* TASK DETAILS *
Scan the material below for lines with the string "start". State how many there are and nothing else.

* DATA SEGMENT *
*** Begin section ***

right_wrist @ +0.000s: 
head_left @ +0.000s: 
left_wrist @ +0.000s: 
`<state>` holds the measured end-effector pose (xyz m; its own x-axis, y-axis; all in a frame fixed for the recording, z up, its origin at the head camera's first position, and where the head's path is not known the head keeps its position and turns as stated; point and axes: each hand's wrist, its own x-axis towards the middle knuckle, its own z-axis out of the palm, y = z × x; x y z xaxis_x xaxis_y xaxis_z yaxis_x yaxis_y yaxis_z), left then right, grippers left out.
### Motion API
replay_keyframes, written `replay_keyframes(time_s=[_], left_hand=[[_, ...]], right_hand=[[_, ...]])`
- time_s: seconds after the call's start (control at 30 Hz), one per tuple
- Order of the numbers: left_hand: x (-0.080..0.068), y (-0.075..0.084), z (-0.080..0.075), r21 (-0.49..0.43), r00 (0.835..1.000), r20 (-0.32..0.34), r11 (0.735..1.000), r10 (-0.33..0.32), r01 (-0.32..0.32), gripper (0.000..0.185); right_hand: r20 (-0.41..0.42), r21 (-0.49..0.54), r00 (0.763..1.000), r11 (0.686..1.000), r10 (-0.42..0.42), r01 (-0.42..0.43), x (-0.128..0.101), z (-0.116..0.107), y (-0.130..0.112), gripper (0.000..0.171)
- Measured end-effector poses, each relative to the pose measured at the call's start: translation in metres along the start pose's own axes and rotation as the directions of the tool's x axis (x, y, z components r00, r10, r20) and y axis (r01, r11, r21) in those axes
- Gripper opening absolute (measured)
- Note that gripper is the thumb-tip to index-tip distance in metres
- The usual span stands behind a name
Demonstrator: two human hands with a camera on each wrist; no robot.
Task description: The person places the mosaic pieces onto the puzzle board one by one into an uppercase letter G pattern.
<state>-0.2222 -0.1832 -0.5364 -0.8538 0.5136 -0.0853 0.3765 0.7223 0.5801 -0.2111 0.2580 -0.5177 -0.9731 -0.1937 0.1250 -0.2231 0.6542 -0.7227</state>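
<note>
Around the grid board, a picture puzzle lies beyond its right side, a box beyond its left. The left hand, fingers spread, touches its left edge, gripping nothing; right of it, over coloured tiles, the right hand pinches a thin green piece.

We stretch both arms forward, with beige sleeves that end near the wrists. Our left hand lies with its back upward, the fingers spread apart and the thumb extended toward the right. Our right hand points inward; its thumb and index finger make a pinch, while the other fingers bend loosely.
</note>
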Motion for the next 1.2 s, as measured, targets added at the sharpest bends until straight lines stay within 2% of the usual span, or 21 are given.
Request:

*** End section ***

* REPLY TO THE TASK *
2